The Kenya National Chamber of Commerce and Industry Mombasa chapter, Kenya Trade Network Agency and the Youth Empowerment Programme Initiative have called for dialogue between the business community, the youth and the county government to strategise on how to arrest the situation.
Speaking during the 4th annual entrepreneurship summit in Mombasa on Saturday, the business stakeholders said Mombasa is a key city that has a huge influence on the economy of the country.
The stakeholders said the taxes and other levies were way too high, making most businesses unsustainable.
KenTrade chair Suleiman Shahbal said adopting a strategy of engagement was the way to go.
“I want to have a personal discussion with the governor to explain to him the different alternatives that county governments can use,” Shahbal said.
He said it was more productive to find ways of encouraging businesses to set up shop in Mombasa than discouraging them.
He however said Mombasa county is in a dilemma and is struggling to find a balance.
On the one hand, the government has to raise revenue to run the county and provide essential, timely and proper services to the people and, on the other, it has to provide a conducive environment for businesses.
“I don’t think the intent was to chase away businesspeople. But clearly, there needs to be a change of thinking in how we do business,” he said.
Recently, the county raised some levies and taxes as contained in the Finance Bill 2019-2020.
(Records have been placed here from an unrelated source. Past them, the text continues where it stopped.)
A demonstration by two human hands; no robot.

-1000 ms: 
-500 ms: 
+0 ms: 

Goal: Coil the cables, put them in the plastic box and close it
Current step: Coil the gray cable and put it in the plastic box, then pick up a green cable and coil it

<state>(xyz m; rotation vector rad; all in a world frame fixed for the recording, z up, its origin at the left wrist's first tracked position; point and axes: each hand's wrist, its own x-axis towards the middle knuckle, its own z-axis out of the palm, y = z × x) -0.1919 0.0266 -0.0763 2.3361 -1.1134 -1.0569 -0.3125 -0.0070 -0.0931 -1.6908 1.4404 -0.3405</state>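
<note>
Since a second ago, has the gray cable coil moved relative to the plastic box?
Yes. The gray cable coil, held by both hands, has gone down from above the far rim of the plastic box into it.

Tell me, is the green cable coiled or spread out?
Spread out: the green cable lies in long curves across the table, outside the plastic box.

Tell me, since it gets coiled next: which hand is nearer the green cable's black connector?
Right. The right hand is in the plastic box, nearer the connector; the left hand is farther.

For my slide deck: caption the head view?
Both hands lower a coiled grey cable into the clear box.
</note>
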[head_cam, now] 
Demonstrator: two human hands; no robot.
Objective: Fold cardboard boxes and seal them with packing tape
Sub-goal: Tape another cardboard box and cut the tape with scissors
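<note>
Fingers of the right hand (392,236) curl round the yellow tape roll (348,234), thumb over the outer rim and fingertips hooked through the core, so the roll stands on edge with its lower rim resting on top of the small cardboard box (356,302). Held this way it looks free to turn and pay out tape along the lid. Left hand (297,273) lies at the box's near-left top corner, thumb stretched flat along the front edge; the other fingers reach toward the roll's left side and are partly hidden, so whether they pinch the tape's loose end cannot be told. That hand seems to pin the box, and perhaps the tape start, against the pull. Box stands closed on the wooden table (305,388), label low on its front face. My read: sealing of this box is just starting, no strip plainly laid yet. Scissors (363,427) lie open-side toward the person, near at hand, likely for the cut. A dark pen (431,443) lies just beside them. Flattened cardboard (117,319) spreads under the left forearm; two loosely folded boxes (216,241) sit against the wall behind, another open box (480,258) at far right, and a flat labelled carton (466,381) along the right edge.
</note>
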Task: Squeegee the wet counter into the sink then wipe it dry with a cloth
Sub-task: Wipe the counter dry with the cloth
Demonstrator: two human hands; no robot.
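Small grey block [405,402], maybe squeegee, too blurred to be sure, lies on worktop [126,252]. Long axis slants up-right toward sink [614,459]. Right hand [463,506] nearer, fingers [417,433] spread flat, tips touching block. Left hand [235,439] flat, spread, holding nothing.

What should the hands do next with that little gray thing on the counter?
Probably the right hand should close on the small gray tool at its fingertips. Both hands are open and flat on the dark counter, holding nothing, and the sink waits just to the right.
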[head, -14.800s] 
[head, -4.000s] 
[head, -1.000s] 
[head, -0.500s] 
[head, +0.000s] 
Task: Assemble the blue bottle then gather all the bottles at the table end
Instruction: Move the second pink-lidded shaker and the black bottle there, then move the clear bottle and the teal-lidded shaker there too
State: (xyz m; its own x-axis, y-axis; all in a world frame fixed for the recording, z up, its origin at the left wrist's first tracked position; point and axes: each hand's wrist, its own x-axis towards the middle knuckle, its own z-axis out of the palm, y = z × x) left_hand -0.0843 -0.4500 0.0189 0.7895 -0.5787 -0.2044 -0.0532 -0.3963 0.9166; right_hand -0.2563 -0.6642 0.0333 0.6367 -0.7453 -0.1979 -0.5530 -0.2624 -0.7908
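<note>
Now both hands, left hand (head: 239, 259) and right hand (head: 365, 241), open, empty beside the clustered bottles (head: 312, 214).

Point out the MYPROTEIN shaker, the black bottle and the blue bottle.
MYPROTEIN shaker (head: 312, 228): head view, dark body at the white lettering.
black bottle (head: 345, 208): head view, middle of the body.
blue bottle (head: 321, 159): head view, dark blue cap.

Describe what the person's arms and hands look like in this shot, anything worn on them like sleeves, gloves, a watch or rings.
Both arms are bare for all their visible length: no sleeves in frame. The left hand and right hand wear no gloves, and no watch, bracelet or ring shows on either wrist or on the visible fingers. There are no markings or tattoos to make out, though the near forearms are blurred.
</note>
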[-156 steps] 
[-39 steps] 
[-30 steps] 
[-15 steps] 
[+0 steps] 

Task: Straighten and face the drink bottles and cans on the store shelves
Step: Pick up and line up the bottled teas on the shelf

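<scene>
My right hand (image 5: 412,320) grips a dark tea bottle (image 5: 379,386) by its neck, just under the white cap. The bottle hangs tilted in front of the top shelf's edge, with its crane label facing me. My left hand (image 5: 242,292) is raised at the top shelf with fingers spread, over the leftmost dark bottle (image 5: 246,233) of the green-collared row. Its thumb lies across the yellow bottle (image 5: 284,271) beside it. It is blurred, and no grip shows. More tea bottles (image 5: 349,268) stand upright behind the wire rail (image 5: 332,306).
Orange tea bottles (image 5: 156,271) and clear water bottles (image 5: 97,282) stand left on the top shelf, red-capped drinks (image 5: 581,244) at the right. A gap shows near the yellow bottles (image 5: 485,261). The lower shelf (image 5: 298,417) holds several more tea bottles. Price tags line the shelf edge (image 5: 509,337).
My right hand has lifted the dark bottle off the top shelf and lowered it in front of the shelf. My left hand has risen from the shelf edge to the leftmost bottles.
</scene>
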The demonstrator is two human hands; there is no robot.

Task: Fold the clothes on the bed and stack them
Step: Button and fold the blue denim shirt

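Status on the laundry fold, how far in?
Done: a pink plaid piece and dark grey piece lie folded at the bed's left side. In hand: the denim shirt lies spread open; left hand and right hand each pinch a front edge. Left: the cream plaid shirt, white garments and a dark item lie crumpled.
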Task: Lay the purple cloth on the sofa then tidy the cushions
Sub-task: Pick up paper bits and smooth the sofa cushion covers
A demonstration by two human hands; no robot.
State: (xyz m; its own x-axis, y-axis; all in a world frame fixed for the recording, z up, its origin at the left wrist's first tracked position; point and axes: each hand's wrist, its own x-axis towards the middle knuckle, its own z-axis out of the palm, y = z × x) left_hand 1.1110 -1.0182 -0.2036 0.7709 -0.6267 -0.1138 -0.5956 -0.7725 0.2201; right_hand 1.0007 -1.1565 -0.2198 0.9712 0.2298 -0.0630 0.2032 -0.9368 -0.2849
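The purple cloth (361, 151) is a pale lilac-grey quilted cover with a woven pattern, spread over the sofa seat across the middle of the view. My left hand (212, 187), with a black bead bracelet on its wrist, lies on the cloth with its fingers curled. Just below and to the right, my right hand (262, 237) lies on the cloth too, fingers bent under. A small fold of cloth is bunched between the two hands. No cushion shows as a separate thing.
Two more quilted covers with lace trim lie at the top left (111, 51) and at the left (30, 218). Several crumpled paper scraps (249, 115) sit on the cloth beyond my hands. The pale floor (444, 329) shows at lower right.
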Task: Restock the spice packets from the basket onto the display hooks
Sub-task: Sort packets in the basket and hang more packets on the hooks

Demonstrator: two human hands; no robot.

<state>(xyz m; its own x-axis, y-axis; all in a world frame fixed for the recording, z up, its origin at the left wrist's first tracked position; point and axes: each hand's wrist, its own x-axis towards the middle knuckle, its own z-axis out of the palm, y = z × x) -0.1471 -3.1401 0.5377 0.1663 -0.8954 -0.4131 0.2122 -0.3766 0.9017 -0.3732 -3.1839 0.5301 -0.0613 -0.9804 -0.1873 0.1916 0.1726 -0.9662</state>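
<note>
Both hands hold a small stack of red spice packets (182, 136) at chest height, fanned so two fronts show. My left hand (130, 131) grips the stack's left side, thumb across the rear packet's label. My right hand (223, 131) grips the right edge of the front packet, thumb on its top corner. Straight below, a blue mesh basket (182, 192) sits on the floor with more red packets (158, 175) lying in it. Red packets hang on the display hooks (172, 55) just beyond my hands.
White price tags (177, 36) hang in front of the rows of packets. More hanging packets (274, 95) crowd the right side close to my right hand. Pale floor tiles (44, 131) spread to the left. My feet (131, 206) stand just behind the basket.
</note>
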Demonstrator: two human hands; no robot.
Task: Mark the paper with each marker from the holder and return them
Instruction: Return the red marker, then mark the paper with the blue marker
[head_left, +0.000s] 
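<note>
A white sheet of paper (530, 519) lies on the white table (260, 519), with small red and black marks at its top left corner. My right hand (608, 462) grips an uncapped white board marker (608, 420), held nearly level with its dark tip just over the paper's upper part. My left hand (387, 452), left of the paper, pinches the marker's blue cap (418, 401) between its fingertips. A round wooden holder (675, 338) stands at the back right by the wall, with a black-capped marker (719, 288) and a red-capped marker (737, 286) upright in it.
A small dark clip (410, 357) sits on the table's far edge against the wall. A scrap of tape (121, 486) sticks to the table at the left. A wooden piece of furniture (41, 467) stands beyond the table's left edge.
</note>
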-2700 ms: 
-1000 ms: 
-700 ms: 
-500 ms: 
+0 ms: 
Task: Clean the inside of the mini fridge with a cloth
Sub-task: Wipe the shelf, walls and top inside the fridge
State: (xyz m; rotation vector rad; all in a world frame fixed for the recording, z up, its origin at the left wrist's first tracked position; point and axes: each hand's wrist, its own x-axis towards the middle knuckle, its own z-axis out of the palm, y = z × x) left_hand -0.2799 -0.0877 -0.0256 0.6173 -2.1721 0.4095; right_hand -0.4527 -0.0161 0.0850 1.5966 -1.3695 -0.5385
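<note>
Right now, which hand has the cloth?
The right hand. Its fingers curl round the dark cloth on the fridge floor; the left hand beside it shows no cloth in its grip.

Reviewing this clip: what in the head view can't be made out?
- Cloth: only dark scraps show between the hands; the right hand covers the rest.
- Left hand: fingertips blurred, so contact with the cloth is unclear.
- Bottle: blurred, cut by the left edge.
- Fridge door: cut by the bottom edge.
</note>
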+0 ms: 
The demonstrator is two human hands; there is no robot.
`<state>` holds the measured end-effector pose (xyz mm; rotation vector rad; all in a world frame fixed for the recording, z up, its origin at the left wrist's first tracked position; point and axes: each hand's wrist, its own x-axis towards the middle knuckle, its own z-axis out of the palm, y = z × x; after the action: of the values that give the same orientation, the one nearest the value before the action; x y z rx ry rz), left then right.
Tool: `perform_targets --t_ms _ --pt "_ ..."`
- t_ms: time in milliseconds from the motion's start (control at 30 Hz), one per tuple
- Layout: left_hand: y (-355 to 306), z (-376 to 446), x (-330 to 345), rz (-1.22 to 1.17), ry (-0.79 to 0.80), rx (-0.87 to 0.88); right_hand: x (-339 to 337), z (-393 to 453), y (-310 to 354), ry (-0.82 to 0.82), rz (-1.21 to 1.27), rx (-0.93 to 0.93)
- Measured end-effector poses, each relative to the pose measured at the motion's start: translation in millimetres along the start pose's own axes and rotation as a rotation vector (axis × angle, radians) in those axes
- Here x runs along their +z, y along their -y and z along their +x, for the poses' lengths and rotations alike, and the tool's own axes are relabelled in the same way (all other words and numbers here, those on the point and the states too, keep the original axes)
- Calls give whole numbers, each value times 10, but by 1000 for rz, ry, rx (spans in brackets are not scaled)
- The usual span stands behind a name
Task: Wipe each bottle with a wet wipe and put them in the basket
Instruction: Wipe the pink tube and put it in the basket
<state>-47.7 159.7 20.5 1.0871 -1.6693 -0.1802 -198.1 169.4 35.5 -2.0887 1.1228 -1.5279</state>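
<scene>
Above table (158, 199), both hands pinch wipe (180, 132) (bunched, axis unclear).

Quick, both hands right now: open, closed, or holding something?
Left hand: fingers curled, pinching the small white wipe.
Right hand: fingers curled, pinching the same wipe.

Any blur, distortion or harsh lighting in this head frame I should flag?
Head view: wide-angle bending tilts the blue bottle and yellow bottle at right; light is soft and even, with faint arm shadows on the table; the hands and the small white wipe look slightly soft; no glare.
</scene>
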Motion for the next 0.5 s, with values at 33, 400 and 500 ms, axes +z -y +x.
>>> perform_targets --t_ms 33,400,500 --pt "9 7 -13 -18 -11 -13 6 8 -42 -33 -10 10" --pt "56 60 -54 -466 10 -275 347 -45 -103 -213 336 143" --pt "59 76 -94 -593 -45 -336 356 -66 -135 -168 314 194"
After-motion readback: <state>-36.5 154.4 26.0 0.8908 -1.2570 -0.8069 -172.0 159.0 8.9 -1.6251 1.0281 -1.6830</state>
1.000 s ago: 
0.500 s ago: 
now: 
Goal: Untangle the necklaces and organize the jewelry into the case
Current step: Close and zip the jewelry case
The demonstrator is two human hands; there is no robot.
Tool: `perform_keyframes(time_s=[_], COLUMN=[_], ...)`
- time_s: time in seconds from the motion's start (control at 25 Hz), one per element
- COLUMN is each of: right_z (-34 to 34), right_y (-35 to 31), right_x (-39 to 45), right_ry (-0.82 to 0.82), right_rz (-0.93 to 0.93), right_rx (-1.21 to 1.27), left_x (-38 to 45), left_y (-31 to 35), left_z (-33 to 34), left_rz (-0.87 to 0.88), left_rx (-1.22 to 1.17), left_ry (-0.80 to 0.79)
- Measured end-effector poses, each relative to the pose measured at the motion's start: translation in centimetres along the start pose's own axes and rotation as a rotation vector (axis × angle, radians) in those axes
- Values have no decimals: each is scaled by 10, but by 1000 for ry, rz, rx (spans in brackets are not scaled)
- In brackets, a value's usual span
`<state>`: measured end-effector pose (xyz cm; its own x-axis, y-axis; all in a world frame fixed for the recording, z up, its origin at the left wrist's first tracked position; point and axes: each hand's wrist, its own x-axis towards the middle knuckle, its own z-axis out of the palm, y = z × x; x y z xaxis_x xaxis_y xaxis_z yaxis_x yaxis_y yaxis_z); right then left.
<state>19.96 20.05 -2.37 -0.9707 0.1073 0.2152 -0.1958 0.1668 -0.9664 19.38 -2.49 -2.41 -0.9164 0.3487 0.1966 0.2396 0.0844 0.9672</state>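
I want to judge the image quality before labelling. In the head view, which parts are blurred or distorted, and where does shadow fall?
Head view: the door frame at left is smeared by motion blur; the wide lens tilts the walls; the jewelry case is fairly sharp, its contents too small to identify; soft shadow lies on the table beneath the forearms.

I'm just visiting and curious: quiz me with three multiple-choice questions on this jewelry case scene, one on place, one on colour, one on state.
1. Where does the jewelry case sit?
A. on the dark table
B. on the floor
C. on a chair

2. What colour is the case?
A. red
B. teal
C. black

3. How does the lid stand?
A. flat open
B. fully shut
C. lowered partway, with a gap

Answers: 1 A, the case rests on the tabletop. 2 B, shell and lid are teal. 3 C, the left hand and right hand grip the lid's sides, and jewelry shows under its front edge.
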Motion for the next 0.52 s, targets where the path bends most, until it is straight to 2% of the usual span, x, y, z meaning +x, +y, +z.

For instance, Mombasa increased hotel licences from Sh85,000 to Sh150,000 annually, a 70 per cent increment, depending on the size and classification of the facilities.
Casinos had their operational charges raised to Sh500,000 annually from Sh100,000.
Bars with a capacity of over 60 patrons will now be paying Sh60,000, up from Sh22,500 annually.
Liquor licences for nightclubs have doubled from Sh100,000 to Sh200,000 annually.
Single business permit fees have also shot up.
“We want these fees reviewed since it is now too expensive to do business. The players are feeling the pinch and may be forced to close shop,” Kenya Coast Tourism Association executive director Julius Owino said.
Shahbal cited former US president Ronald Reagan’s policy of lowering taxes to attract more businesses in America, a decision that was laughed at.
“But today it, has become recognised and accepted that when you make a place more conducive for business by lowering taxes and making it easier, it actually brings in more business,” he said.
“So, I will definitely have this discussion with the governor and I think we will understand each other.”
KNCCI Mombasa chapter chairman Charles Msilanga said dialogue was key to finding solutions.